#### [WHAT THE TASK ASKS]
From the records below, output exactly the lines running from the line containing "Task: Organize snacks" through the line containing "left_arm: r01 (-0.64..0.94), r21", and no others.

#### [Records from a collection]
_ _ _ _ _ _ _

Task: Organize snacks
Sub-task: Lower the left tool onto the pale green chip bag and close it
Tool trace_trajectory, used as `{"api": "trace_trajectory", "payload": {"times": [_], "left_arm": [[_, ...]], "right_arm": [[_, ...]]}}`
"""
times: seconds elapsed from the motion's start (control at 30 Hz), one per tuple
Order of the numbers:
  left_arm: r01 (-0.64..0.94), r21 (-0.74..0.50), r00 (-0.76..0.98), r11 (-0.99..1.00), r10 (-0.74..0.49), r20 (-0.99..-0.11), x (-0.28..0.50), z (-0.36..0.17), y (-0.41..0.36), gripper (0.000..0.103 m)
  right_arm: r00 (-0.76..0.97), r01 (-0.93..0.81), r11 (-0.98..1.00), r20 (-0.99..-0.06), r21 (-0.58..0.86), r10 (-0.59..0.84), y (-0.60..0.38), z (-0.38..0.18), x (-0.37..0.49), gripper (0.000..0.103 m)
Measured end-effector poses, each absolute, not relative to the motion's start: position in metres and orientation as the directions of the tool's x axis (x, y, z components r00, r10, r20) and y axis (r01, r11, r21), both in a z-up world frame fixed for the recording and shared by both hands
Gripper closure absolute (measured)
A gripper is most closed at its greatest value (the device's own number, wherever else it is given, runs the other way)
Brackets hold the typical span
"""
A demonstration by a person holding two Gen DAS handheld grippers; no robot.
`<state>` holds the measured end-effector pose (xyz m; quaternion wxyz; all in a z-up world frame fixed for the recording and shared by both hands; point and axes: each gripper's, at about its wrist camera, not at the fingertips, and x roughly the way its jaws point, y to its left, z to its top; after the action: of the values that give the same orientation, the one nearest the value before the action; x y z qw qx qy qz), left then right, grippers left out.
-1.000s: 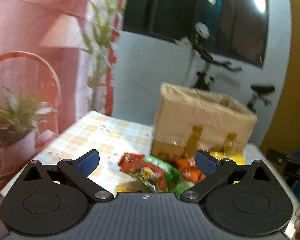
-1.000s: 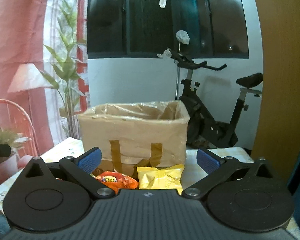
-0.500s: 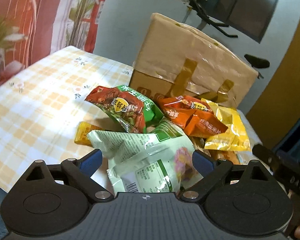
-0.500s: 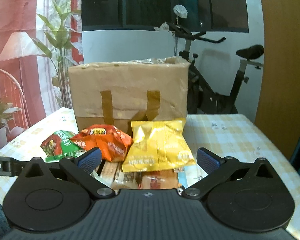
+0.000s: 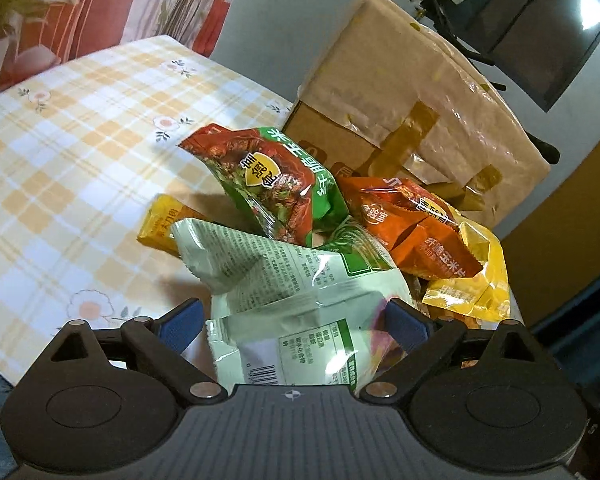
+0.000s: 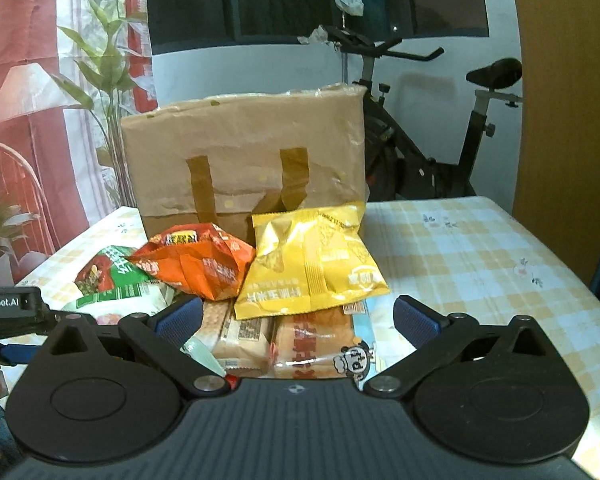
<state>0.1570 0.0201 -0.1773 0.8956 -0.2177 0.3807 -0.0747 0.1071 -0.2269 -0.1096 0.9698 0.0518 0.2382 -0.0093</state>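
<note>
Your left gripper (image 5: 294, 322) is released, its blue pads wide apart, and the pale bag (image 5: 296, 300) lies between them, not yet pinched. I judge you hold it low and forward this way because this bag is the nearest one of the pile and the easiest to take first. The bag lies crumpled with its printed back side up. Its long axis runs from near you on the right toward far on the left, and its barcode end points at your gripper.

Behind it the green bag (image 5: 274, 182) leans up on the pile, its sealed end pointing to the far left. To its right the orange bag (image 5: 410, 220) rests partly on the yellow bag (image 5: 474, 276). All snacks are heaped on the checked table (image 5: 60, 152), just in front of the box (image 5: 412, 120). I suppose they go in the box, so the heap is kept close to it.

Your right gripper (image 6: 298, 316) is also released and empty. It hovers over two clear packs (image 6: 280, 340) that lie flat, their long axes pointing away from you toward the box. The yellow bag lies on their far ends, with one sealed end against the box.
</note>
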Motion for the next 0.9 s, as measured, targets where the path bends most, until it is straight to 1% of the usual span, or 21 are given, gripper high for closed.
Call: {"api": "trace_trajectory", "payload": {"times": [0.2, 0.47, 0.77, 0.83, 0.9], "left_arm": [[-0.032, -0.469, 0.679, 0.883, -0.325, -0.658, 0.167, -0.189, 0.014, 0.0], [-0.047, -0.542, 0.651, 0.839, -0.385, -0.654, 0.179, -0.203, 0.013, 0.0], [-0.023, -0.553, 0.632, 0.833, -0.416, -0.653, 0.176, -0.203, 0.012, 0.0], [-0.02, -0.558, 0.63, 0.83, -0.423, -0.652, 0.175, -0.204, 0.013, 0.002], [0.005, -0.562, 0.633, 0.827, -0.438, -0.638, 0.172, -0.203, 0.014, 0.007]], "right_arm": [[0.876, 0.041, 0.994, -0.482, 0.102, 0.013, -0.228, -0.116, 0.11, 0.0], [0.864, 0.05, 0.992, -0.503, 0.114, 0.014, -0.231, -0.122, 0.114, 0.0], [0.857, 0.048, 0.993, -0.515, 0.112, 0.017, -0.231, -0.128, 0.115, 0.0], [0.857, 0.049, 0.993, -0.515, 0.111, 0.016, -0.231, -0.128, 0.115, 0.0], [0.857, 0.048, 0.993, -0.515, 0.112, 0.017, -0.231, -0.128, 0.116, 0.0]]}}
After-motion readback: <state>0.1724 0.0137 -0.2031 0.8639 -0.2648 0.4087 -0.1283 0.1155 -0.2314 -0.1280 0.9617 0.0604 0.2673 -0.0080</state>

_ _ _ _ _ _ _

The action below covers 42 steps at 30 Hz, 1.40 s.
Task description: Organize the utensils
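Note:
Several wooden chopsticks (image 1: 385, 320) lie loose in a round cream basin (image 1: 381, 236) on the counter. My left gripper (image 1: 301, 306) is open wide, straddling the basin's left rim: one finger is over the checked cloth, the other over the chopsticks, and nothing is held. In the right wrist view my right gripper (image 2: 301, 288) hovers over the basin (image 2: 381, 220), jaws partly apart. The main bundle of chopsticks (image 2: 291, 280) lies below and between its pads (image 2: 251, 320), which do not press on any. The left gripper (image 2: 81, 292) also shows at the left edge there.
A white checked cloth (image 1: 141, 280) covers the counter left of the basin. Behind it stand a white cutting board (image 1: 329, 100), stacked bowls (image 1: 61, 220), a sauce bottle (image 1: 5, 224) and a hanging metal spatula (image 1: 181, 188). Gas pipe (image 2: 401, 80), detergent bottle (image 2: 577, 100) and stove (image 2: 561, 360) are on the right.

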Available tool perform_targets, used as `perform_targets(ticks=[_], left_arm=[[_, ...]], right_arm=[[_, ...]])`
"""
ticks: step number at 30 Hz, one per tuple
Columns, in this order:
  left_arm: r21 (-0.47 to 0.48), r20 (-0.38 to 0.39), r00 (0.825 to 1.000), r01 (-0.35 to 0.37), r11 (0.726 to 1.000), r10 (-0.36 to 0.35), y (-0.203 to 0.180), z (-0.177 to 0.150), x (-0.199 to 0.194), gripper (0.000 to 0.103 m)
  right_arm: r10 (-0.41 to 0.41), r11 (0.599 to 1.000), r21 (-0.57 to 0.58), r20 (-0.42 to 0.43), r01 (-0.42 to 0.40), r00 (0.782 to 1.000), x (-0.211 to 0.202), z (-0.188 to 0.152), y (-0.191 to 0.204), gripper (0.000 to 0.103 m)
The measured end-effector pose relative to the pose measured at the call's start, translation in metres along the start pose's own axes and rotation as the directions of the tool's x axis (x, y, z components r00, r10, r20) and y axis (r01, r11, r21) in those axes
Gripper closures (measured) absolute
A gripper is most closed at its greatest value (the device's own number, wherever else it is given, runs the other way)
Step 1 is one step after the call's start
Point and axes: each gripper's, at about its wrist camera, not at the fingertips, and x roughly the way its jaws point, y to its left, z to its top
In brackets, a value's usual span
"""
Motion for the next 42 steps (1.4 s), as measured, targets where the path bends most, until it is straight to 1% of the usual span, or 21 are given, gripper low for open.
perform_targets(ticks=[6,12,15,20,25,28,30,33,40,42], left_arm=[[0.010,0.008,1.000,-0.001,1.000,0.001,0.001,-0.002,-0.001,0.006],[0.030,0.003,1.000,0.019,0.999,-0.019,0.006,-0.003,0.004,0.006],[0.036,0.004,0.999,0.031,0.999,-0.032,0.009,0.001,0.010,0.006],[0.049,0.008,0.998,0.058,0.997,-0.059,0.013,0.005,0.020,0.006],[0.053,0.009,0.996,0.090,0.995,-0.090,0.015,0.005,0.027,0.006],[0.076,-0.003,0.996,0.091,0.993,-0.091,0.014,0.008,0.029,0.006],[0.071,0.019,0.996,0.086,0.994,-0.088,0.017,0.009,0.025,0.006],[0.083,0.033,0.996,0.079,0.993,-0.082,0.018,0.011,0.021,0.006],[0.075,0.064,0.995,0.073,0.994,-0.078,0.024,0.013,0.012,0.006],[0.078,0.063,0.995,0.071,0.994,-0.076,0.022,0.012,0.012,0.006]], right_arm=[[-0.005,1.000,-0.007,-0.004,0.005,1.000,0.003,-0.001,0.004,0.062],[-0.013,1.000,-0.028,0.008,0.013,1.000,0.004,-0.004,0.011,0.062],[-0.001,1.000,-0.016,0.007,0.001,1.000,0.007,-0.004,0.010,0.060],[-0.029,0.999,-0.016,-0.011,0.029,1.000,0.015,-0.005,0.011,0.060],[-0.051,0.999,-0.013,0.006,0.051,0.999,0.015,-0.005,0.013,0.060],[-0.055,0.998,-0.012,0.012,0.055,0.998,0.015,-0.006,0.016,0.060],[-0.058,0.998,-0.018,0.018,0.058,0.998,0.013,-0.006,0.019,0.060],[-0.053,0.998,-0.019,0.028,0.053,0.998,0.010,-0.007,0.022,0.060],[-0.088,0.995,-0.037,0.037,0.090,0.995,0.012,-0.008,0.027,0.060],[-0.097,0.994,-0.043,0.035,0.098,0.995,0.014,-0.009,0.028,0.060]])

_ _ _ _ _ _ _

#### [SOLUTION TO THE PROBLEM]
Task: Organize snacks
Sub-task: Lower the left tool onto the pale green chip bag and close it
Tool trace_trajectory, used as `{"api": "trace_trajectory", "payload": {"times": [_], "left_arm": [[_, ...]], "right_arm": [[_, ...]]}}`
"""
times: seconds elapsed from the motion's start (control at 30 Hz), one per tuple
Order of the numbers:
  left_arm: r01 (-0.64..0.94), r21 (-0.74..0.50), r00 (-0.76..0.98), r11 (-0.99..1.00), r10 (-0.74..0.49), r20 (-0.99..-0.11), x (-0.28..0.50), z (-0.36..0.17), y (-0.41..0.36), gripper (0.000..0.103 m)

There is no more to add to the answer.